PROBLEM DESCRIPTION
The copy must match the data word for word and contain no pictures.

SUPPLIED INFORMATION
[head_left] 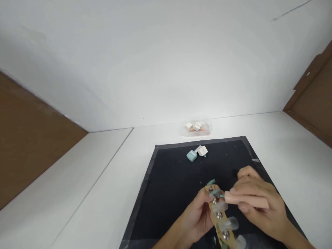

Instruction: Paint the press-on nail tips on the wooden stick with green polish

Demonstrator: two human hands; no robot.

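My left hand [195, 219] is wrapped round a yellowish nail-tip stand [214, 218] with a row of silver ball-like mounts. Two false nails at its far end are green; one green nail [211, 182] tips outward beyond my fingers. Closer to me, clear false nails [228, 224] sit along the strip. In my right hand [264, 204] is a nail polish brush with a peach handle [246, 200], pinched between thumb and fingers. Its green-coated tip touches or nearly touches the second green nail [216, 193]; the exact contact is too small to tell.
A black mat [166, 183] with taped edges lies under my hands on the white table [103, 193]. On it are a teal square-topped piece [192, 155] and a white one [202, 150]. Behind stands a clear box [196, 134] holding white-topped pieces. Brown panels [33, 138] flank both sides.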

EXERCISE SOLUTION
[head_left] 

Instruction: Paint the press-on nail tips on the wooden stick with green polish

Demonstrator: two human hands; no robot.

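My left hand [195, 219] is wrapped round a yellowish nail-tip stand [214, 218] with a row of silver ball-like mounts. Two false nails at its far end are green; one green nail [211, 182] tips outward beyond my fingers. Closer to me, clear false nails [228, 224] sit along the strip. In my right hand [264, 204] is a nail polish brush with a peach handle [246, 200], pinched between thumb and fingers. Its green-coated tip touches or nearly touches the second green nail [216, 193]; the exact contact is too small to tell.
A black mat [166, 183] with taped edges lies under my hands on the white table [103, 193]. On it are a teal square-topped piece [192, 155] and a white one [202, 150]. Behind stands a clear box [196, 134] holding white-topped pieces. Brown panels [33, 138] flank both sides.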

No additional output will be produced.